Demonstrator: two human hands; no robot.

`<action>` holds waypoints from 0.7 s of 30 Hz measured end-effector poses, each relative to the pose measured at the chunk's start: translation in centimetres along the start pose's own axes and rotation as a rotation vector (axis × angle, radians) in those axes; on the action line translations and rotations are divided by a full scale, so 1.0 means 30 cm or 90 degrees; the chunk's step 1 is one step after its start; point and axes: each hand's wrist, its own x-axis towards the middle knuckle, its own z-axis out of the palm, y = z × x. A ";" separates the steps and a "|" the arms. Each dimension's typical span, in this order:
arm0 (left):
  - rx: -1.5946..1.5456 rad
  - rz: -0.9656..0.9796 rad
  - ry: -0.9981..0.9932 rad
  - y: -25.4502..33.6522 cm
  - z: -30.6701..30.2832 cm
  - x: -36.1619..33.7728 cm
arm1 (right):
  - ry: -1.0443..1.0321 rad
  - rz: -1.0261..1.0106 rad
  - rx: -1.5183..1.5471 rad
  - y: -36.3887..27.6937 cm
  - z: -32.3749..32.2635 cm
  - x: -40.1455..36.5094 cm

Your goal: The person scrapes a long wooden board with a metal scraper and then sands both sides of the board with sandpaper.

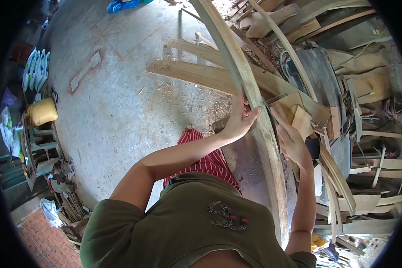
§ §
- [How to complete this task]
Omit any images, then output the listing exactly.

- [Written answer]
Demonstrator: two human hands; no robot.

`<action>` holds waypoints from 0.7 s of 30 Hz measured end-effector poses, each relative to the pose measured at the chunk's start: translation in centimetres along the start pose's own axes and rotation as a rotation vector (axis × angle, radians) in those axes; on the action line translations and rotations are divided by a full scale, so 1.0 means 30 cm or 90 degrees; the chunk's step 1 is one step after its start; point and axes: each hand's wrist, its own x-axis towards the middle knuckle, its own z-axis out of the palm, y = z × x. A ";" separates the steps and a "|" the arms. Each dimension's typical span, in this order:
arm0 (left):
  - rx: -1.5946..1.5456 rad
  - rz: -0.9656..0.9796 rad
  - ry: -0.9981..0.9932 rad
  - y: -25.4502..33.6522 cm
  - z: -30.6701..30.2832 cm
  - x: -36.1619..33.7728 cm
arm1 (right):
  - ry: -1.0443..1.0321 rad
  - rz: -1.0261..1.0106 rad
  - rx: -1.5183..1.5471 rad
  - y: -36.3887..27.6937 cm
  - z: -32.3749..32.2635 cm
  - x: -40.1455..36.5094 cm

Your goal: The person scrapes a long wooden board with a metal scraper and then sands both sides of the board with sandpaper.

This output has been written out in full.